● **What is required**
Report how many lines in the entries below have the word "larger" in them, and give no other words.

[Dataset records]
════════

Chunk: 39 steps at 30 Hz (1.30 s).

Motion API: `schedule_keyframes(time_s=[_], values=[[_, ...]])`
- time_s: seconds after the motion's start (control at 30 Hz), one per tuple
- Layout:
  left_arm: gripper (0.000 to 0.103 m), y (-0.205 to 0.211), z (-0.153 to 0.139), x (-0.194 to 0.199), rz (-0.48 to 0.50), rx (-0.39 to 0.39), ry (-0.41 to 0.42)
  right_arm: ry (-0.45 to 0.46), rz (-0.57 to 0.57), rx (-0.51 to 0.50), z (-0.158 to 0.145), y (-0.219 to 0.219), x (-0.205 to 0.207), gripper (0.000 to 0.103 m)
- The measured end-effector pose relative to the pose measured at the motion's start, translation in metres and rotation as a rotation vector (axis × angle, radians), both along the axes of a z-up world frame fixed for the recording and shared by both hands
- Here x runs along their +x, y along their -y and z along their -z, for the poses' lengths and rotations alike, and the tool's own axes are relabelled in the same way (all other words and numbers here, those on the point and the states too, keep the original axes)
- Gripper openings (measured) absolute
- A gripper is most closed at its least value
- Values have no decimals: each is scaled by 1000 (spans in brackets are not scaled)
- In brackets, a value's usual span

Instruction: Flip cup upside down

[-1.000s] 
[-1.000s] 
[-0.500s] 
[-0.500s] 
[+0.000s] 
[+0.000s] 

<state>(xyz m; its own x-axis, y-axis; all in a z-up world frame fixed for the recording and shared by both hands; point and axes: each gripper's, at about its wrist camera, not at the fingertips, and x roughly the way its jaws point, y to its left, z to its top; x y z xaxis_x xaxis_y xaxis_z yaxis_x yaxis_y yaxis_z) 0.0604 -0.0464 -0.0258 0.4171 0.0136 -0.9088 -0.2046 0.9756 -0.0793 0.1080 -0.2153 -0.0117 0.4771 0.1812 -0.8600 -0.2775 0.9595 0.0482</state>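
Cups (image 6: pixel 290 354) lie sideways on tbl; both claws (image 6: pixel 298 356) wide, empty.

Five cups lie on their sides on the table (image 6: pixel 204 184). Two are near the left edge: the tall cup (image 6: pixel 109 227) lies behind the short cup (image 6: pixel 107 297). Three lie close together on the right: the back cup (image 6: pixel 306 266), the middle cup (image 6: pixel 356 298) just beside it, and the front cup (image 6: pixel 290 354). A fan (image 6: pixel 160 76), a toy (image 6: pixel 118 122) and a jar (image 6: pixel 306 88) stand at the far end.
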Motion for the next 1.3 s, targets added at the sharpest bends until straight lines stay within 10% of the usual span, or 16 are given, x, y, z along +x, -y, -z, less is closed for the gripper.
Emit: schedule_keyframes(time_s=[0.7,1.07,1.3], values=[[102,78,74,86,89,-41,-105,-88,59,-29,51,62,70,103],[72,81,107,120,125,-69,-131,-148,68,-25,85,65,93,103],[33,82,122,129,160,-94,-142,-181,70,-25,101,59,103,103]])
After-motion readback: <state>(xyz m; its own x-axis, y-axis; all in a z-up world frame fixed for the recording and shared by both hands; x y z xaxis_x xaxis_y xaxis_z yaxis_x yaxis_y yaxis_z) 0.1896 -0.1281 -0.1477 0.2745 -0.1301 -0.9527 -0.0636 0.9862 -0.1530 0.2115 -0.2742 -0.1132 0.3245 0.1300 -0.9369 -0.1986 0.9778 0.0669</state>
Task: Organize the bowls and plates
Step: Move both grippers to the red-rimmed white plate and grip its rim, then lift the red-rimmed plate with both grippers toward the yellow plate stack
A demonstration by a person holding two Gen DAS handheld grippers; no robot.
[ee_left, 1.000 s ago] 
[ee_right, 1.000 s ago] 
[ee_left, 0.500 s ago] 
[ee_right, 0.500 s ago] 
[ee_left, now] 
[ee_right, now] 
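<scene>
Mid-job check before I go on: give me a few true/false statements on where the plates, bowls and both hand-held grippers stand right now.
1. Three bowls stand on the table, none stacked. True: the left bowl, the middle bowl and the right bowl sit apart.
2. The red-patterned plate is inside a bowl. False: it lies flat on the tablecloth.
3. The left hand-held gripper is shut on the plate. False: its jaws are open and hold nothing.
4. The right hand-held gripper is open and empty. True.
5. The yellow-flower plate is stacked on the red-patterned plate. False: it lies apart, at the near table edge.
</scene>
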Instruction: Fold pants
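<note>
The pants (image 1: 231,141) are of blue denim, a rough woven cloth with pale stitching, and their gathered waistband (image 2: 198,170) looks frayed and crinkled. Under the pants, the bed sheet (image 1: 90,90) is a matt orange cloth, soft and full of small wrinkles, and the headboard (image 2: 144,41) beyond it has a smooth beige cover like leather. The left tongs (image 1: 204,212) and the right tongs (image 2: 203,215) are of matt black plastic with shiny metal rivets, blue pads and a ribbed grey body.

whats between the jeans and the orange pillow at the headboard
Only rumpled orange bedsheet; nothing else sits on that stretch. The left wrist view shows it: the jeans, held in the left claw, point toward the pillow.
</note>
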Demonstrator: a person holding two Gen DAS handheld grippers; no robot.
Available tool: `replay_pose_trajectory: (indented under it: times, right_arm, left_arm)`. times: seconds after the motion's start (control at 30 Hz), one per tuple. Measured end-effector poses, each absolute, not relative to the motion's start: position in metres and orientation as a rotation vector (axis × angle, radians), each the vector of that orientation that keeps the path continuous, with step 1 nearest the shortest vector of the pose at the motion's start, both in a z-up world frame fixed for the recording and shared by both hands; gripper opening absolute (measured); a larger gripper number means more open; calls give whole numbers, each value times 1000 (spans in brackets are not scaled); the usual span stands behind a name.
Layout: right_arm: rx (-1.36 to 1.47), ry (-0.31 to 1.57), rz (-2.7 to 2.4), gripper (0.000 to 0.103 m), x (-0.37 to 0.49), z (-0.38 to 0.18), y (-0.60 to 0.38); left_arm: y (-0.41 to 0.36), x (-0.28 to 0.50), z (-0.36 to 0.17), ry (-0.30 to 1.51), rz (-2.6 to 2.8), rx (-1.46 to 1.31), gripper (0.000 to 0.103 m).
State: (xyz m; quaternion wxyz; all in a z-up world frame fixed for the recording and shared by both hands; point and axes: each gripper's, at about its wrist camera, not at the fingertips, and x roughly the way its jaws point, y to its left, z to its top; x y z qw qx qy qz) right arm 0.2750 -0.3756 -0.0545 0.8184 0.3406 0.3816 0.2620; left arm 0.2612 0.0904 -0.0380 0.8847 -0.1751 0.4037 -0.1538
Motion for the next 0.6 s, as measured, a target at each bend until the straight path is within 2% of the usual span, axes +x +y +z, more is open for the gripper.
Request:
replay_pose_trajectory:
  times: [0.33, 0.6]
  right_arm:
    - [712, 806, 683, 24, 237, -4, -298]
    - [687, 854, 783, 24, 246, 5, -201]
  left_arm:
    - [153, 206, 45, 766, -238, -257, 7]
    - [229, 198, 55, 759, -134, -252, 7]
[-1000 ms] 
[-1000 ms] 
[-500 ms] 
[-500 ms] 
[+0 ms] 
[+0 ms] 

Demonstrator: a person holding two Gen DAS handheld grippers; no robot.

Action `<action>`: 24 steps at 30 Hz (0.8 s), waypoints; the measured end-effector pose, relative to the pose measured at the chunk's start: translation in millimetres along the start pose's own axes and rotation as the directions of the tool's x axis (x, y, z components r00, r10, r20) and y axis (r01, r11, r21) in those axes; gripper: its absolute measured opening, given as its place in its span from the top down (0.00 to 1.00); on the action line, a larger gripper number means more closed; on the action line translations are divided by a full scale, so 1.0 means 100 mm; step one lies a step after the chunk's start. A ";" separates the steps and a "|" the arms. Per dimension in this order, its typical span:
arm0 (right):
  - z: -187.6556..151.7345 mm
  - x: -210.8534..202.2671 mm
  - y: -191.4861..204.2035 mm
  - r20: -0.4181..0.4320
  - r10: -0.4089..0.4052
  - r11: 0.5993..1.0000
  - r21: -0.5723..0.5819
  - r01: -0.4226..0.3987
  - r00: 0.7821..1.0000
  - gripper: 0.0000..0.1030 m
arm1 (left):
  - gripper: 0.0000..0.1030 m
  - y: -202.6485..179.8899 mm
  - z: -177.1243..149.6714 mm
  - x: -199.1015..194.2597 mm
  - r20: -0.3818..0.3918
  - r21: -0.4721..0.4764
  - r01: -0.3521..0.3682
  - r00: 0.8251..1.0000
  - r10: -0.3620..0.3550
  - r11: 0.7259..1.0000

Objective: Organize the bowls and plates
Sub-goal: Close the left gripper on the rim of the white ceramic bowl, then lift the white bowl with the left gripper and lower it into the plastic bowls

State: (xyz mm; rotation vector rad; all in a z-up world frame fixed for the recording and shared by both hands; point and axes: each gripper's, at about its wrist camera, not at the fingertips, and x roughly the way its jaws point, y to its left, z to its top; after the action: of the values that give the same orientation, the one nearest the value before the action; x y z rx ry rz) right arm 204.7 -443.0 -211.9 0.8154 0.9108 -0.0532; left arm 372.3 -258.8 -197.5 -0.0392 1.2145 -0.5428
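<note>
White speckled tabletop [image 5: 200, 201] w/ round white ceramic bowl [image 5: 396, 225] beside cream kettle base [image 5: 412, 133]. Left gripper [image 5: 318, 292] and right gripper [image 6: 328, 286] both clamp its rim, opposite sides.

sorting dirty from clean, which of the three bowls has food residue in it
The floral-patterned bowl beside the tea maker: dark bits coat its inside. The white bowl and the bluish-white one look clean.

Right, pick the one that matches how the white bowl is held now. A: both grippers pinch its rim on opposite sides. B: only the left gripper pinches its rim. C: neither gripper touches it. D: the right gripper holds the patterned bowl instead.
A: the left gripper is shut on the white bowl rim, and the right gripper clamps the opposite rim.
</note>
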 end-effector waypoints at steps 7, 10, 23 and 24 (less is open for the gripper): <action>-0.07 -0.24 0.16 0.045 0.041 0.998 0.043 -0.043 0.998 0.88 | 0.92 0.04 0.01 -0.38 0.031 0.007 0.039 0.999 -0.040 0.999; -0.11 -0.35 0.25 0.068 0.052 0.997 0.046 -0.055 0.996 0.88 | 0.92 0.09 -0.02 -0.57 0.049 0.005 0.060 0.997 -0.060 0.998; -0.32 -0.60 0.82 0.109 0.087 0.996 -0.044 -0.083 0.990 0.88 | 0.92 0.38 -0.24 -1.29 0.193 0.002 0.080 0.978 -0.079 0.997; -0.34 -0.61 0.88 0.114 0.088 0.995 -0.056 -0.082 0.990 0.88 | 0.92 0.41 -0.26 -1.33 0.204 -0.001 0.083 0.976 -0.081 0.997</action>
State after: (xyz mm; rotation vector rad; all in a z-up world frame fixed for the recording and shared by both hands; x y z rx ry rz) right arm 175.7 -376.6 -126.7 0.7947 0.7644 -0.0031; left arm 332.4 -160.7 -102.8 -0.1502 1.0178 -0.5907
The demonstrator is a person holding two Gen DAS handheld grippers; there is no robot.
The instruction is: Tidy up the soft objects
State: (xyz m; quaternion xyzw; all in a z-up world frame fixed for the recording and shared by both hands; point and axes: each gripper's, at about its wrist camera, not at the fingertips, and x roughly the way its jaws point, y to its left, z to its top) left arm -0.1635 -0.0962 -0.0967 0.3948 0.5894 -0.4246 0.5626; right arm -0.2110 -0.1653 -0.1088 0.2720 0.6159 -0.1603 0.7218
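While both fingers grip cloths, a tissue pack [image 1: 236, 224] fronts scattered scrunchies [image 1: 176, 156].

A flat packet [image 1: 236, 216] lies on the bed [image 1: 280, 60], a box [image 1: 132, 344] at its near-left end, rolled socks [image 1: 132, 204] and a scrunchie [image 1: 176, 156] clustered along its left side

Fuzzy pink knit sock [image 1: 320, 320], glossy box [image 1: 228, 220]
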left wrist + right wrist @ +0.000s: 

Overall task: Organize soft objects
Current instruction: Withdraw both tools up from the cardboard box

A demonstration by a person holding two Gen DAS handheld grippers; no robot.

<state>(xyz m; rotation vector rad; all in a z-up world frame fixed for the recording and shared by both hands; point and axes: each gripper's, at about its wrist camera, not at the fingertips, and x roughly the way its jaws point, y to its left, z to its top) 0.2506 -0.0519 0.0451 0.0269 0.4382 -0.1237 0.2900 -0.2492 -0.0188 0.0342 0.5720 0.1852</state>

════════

● **Task solution**
2